Hello :slight_smile:

This is exactly how I imagined the similarity creation between tracks. I think mixing similarities with tags and statistics analyses of the track names it could even be used to guess or create genres/mood classification o/

It’s very clever to consider song that are listened closed to be similar since it also avoid big sessions to create bad relations. Maybe you could define a threshold after which songs aren’t linked together anymore even if there are on the same session ?

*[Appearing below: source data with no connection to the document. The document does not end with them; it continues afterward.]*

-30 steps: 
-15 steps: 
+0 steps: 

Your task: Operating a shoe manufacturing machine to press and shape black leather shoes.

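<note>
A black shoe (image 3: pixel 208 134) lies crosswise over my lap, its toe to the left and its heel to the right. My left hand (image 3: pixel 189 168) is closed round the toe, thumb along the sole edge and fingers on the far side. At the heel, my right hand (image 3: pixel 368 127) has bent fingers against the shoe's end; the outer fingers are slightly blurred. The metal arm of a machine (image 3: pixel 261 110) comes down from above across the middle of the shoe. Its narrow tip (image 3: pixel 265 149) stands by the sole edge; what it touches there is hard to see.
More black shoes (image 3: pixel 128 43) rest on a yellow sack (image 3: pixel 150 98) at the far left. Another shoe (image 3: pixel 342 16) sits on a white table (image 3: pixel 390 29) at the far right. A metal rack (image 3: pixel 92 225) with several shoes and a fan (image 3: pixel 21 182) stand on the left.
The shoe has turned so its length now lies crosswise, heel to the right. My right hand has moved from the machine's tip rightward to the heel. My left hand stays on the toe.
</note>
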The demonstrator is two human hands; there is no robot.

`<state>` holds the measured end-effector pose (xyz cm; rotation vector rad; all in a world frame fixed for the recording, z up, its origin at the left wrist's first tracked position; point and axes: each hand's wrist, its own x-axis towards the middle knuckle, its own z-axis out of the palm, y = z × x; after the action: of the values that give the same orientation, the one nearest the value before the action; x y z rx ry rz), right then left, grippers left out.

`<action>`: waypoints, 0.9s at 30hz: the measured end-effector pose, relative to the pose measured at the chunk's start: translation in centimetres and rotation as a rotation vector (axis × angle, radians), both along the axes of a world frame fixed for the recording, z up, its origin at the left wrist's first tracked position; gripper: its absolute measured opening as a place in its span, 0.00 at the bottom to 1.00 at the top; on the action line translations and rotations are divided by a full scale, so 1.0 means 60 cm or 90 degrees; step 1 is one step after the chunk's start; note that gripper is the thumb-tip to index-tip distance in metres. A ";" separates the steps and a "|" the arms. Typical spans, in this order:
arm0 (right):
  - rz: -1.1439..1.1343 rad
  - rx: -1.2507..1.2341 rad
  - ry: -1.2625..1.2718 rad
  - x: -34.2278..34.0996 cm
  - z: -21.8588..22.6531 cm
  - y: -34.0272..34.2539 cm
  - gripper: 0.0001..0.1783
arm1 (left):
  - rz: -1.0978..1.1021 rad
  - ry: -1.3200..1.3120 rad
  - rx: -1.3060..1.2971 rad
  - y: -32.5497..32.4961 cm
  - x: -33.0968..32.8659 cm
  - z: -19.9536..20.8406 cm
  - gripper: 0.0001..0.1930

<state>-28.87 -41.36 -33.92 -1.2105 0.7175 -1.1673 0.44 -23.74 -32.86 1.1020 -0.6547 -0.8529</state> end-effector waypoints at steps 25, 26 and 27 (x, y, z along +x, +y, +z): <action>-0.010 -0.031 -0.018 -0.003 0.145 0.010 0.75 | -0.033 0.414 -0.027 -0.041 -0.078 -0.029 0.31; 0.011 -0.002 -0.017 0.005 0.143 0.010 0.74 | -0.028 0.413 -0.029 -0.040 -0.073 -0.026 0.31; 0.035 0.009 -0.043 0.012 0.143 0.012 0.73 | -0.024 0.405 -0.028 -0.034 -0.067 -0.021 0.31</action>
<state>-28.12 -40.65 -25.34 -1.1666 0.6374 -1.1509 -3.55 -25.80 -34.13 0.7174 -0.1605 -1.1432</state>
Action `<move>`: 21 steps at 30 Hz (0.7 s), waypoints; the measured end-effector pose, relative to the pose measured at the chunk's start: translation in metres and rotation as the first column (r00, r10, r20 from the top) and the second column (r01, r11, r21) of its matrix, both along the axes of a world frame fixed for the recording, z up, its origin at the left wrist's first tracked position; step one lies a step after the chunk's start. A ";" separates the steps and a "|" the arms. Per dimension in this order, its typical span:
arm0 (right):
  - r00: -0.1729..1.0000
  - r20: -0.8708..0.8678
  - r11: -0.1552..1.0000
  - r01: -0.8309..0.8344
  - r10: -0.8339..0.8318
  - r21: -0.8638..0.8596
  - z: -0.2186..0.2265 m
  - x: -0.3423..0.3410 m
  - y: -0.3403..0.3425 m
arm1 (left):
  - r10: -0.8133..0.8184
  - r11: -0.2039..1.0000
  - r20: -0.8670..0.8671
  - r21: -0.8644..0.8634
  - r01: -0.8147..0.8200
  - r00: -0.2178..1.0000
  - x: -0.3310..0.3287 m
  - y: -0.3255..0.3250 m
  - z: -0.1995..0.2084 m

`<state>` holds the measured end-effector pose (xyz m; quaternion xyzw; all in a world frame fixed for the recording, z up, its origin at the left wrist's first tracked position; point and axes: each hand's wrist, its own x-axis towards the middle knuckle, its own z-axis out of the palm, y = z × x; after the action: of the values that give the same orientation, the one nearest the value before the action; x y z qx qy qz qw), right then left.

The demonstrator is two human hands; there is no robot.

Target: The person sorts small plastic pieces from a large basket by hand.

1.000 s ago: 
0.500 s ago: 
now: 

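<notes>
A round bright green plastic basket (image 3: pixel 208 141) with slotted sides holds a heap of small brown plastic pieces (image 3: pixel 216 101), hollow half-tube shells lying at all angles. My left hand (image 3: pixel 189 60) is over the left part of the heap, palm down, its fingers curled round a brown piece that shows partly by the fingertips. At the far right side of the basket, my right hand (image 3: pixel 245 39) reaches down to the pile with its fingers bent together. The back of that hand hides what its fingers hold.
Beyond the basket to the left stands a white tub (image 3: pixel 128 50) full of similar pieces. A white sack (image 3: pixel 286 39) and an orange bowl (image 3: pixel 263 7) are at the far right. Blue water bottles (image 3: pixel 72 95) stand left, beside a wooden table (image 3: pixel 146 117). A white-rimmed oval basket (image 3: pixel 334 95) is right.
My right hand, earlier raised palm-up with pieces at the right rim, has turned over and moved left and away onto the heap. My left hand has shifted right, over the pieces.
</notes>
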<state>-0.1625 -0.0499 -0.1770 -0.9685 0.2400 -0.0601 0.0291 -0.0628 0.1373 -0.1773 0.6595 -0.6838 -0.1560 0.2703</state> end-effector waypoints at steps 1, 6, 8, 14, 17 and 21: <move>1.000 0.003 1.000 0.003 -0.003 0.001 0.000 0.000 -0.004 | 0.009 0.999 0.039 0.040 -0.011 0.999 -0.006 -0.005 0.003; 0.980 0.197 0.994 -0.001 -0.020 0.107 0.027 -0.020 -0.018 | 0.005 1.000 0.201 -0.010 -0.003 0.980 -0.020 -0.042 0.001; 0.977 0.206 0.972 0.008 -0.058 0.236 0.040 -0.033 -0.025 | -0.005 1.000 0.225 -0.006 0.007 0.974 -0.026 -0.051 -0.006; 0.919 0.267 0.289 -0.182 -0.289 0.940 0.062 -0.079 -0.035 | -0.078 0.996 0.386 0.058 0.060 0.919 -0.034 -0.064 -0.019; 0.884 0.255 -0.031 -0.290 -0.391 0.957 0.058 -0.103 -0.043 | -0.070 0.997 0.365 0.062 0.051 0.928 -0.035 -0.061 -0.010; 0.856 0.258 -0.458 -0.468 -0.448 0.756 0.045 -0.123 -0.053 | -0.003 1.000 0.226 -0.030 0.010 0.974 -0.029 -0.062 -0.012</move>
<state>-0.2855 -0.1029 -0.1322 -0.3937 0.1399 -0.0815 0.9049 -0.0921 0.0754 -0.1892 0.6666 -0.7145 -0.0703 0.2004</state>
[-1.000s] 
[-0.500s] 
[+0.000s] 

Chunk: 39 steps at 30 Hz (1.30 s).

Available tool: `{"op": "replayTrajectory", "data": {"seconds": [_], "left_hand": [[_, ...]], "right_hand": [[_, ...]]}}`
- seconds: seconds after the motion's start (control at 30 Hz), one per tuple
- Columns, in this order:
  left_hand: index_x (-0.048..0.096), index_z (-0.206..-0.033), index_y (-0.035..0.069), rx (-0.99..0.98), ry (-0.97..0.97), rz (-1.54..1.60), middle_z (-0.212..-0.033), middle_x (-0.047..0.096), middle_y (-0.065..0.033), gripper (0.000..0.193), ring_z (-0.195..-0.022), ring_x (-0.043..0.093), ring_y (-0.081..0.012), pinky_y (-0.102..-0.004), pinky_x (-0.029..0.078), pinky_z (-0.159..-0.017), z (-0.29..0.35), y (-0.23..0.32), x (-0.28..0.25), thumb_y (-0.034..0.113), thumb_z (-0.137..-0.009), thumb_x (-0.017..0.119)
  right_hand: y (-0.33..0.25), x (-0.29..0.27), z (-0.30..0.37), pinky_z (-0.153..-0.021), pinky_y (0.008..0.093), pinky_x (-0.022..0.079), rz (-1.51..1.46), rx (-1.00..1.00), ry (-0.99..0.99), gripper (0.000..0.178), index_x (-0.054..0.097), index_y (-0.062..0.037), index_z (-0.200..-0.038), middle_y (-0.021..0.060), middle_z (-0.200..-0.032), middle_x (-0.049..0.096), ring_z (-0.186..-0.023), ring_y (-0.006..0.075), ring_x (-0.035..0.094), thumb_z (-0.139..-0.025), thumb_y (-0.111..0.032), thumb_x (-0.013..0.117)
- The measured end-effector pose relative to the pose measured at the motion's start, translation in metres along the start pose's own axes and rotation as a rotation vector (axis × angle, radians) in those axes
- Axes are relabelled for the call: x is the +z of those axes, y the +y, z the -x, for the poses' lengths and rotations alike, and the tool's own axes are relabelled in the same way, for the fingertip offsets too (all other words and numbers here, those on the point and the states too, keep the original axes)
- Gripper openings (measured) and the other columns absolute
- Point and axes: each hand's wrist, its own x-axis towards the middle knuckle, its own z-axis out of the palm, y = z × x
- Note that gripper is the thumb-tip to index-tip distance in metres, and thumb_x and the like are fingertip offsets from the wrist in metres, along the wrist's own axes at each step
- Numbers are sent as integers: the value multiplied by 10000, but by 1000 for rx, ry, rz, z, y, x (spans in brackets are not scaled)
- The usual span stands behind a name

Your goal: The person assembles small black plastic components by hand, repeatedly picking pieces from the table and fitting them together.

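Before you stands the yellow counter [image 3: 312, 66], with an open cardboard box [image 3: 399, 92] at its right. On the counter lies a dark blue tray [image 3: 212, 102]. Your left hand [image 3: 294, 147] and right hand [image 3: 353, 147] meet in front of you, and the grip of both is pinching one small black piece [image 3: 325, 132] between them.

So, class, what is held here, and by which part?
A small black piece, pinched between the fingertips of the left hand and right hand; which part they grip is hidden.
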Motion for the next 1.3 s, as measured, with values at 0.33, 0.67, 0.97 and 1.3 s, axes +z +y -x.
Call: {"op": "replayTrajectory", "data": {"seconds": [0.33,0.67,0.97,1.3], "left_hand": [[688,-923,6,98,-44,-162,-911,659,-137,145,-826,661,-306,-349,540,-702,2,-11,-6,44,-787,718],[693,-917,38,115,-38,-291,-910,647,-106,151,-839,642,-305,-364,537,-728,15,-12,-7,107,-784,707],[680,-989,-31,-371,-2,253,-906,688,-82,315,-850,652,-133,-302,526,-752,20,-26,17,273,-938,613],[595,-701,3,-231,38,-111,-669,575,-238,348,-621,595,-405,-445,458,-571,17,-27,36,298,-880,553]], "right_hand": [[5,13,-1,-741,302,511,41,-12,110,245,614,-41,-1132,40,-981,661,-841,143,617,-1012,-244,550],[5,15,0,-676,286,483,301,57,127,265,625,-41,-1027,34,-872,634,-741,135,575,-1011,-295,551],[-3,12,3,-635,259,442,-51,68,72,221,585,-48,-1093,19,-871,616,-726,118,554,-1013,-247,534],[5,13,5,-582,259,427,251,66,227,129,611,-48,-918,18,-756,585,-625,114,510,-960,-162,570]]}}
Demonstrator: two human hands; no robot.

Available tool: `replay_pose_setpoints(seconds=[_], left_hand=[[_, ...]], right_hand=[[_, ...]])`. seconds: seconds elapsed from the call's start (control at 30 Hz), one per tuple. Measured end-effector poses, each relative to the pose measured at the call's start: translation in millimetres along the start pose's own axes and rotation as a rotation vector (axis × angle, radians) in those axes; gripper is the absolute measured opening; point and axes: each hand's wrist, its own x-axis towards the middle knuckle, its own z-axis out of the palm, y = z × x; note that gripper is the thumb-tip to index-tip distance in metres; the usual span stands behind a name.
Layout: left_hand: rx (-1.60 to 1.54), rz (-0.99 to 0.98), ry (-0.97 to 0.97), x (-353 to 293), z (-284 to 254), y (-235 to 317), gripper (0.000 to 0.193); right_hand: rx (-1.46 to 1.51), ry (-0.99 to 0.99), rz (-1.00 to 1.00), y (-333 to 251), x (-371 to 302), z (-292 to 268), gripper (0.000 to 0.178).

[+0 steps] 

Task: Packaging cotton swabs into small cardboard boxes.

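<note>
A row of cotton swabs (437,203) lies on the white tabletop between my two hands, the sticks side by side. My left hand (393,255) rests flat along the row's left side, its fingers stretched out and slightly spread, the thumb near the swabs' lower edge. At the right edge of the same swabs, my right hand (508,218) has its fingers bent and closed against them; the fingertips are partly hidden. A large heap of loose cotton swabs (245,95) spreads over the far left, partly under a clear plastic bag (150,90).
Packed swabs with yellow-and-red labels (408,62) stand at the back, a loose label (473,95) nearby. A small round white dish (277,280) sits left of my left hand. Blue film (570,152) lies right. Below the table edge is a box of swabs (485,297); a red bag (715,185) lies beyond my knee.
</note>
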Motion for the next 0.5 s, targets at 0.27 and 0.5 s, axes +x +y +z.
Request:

But it doesn’t matter if its not true. We only need a few people to listen similar tracks in a session. Because the similarities will be calculated statistically, so tracks that are often listened together will be linked even if they are also listened in totally different contexts. I agree there might be biases concerning most famous songs, but its not sure how important they will be and maybe it can be resolved :

  • Applying a negative coefficients to top songs (they need to match a lot more to be considered to have a similarity, but idk how this will be calculated so not sure its the way to go).
  • Or maybe we could make “underground” playlists which represent song that are similar but without a lot of listenings.
  • Or we could shuffle the generated playlist ^^
    But in any case I think this has to be tried.

The same than Spotify recommends more popular music first, so people listen to it more and then it gets more popular.

This can also be explained by their economic model…

I agree acoustic data could be useful but its not the subject here and this wonderful team saw it wasn’t worth the work for now and I trust them o/ But if you want to work on this I suppose the data is still available :slight_smile:

I’m so exited to see this happen and what it will show us o/
May we can ask Glenn Mcdonald (from spotify) for some advices haha

1 Like

hello :slight_smile:

Is there news about this ?

I supposed its not he same problem but I think actual recommendations use all the user dataset and do not try to give a positive coefficient to more recent song. This lead to very diverse playlist (which is cool). Maybe another way to generate recommendation would be to use session but with a larger time laps (maybe weeks). This could be called periods. This way we could generate for example old songs playlist childhood playlist (only based on old period), recent discoveries (very short and recent period), recent mood (recent period, time laps of one year). Is there some forum post about this ?

Hi!

I am not sure what you are looking for exactly, but yes we do have multiple more datasets available now to use in generating recommendations and playlists. Its all a bit alpha at this stage so no blog posts or proper docs. Please join the metabrainz IRC channel and ping lucifer or mayhem to discuss more about this.